Log Diameter Rounds MST Verification and Sensitivity in MPC
Sam Coy, Artur Czumaj, Gopinath Mishra, Anish Mukherjee
TL;DR
This work studies two natural MST problems in the low-space MPC model: MST verification and MST sensitivity, relative to a candidate MST $T$ with diameter $D_T$. The authors develop a hierarchical clustering framework that contracts the input tree while preserving critical information, enabling $O(\log D_T)$ rounds with $s=O(n^\delta)$ local memory and linear global memory $g=O(m+n)$, and they also handle all-edge LCA computations to support necessary data flow. The MST verification algorithm demonstrates correctness and runs in $O(\log D_T)$ rounds with high probability, and the MST sensitivity algorithm extends the same round bound while preserving optimal global memory; both results are shown to be optimal up to the conditional 1-vs-2-cycle lower bound. Collectively, this work narrows the gap between achievable MPC round complexity and the known lower bounds for MST-related problems in the low-space regime, and introduces a reusable clustering approach that may generalize to other tree-structured computations on MPC.
Abstract
We consider two natural variants of the problem of minimum spanning tree (MST) of a graph in the parallel setting: MST verification (verifying if a given tree is an MST) and the sensitivity analysis of an MST (finding the lowest cost replacement edge for each edge of the MST). These two problems have been studied extensively for sequential algorithms and for parallel algorithms in the PRAM model of computation. In this paper, we extend the study to the standard model of Massive Parallel Computation (MPC). It is known that for graphs of diameter $D$, the connectivity problem can be solved in $O(\log D + \log\log n)$ rounds on an MPC with low local memory (each machine can store only $O(n^δ)$ words for an arbitrary constant $δ> 0$) and with linear global memory, that is, with optimal utilization. However, for the related task of finding an MST, we need $Ω(\log D_{\text{MST}})$ rounds, where $D_{\text{MST}}$ denotes the diameter of the minimum spanning tree. The state of the art upper bound for MST is $O(\log n)$ rounds; the result follows by simulating existing PRAM algorithms. While this bound may be optimal for general graphs, the benchmark of connectivity and lower bound for MST suggest the target bound of $O(\log D_{\text{MST}})$ rounds, or possibly $O(\log D_{\text{MST}} + \log\log n)$ rounds.
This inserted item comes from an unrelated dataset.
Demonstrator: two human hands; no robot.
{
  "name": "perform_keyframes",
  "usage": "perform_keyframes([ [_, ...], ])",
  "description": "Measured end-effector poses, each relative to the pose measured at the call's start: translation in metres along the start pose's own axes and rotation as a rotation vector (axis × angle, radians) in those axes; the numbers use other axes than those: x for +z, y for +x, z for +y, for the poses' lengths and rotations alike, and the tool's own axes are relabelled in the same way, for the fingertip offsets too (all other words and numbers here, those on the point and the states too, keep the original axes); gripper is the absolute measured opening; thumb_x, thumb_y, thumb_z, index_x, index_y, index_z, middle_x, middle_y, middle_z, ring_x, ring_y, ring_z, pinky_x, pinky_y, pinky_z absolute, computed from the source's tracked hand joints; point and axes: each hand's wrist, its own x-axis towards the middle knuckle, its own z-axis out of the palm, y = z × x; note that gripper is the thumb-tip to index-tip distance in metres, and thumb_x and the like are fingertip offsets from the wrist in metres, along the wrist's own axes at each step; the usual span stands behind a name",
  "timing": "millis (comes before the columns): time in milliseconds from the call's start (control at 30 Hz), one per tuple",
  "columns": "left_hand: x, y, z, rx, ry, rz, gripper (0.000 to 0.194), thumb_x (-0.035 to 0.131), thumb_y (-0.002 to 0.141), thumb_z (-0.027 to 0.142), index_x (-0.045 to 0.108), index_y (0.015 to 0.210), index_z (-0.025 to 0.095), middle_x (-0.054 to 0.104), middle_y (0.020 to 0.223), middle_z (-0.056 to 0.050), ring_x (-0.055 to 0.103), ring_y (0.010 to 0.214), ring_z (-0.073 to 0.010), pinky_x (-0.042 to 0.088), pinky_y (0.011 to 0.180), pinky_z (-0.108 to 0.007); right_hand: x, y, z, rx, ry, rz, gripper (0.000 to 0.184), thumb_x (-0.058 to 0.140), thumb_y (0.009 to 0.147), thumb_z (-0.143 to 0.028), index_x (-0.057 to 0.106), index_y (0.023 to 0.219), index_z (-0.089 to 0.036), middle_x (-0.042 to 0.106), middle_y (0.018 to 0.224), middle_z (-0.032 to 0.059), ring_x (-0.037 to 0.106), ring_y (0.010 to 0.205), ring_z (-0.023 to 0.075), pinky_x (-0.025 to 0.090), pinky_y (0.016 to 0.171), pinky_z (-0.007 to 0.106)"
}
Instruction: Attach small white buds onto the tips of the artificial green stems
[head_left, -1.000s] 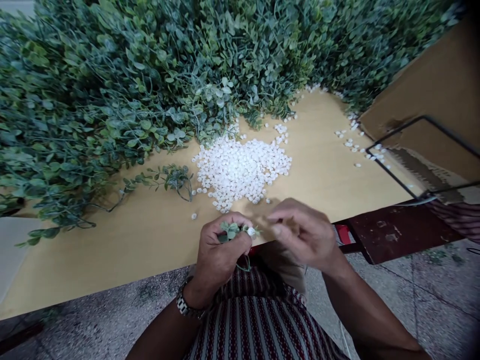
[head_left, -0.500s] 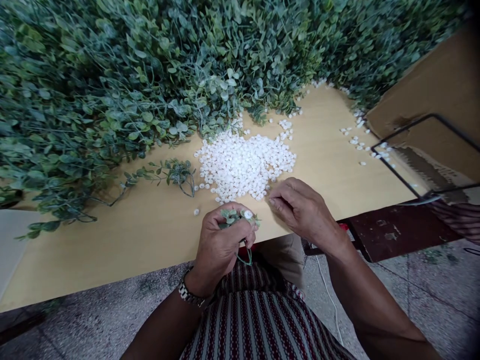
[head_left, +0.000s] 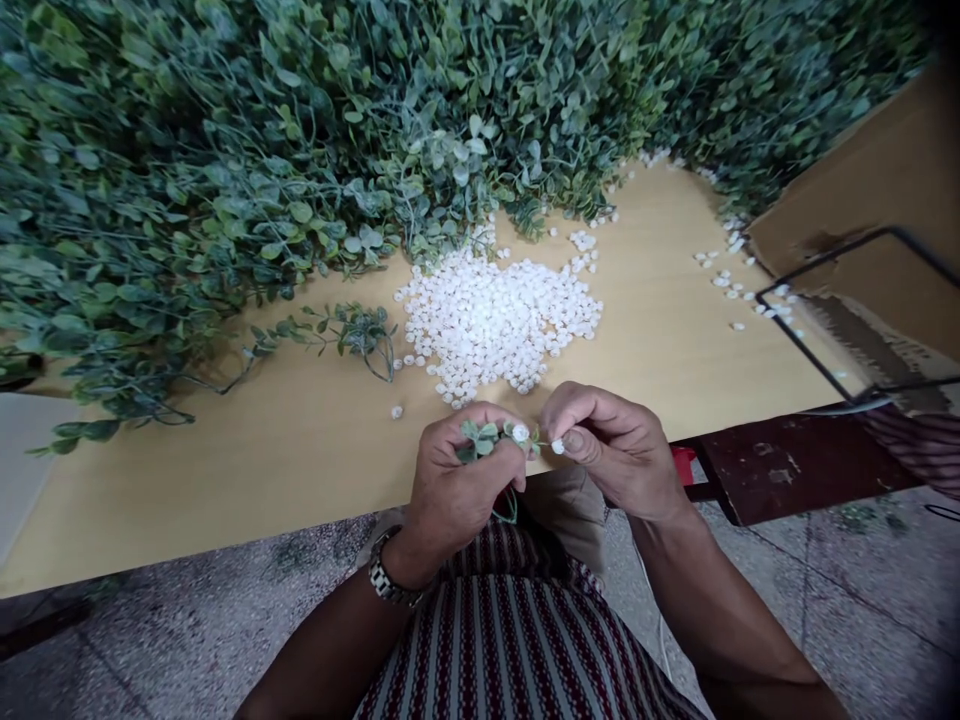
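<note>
Closed around a sprig of artificial greenery (head_left: 480, 436) is my left hand (head_left: 463, 480); a loop of its green stem hangs below the fingers. One small white flower (head_left: 520, 433) sits on the sprig beside the thumb. My right hand (head_left: 615, 445) pinches a second small white piece (head_left: 557, 447) between thumb and forefinger, close to the tip of the sprig. Whether that piece touches the stem I cannot tell. Just beyond both hands lies a heap of small white pieces (head_left: 491, 320) on the table (head_left: 300, 470).
A thick mass of artificial foliage (head_left: 300, 130) covers the back of the table. One loose sprig (head_left: 364, 330) lies left of the heap. At right stand a cardboard box (head_left: 877, 200) and a black wire frame (head_left: 817, 255), with scattered white pieces nearby. A dark red bench (head_left: 795, 465) is below.
My right hand has come from the near edge of the heap to the sprig, now with a white piece showing in its fingertips. My left hand still grips the sprig, slightly farther right.
</note>
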Motion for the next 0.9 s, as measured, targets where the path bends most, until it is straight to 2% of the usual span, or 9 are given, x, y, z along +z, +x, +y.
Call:
perform_keyframes([
  [300, 0.0001, 0.0, -0.0017, 0.017, 0.009, -0.016, 0.005, 0.058, 0.065, 0.012, 0.061, 0.064, 0.016, 0.056, 0.049, 0.003, 0.049, 0.043, -0.0091, 0.041, 0.045, -0.023, 0.0015, -0.0029, 0.0036, 0.033, 0.005, 0.011, 0.007, 0.061, 0.084, -0.023, 0.063, 0.079, -0.02, 0.056, 0.068, 0.0, 0.052, 0.065, 0.0129, 0.041, 0.058, 0.026],
  [533, -0.0009, 0.0004, -0.0042, 0.074, 0.051, -0.032, 0.009, 0.055, 0.067, 0.009, 0.061, 0.065, 0.016, 0.056, 0.052, 0.003, 0.051, 0.045, -0.0097, 0.042, 0.047, -0.023, 0.0023, -0.0022, 0.004, -0.022, -0.049, 0.025, 0.007, 0.059, 0.084, -0.022, 0.063, 0.079, -0.02, 0.057, 0.069, 0.0006, 0.053, 0.065, 0.0135, 0.044, 0.059, 0.027],
  [900, 0.0013, -0.0011, -0.0027, 0.125, 0.165, 0.017, 0.011, 0.052, 0.067, 0.008, 0.058, 0.064, 0.016, 0.056, 0.05, 0.003, 0.05, 0.045, -0.0104, 0.041, 0.047, -0.024, 0.0029, -0.0065, 0.0069, -0.095, -0.122, 0.047, 0.007, 0.056, 0.085, -0.017, 0.062, 0.083, -0.021, 0.058, 0.072, 0.0011, 0.054, 0.068, 0.0141, 0.044, 0.06, 0.028],
])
As for now, we do not know if this bound is achievable for the MST problem on an MPC with low local memory and linear global memory. In this paper, we show that two natural variants of the MST problem: MST verification and sensitivity analysis of an MST, can be completed in $O(\log D_T)$ rounds on an MPC with low local memory and with linear global memory; here $D_T$ is the diameter of the input ``candidate MST'' $T$. The algorithms asymptotically match our lower bound, conditioned on the 1-vs-2-cycle conjecture.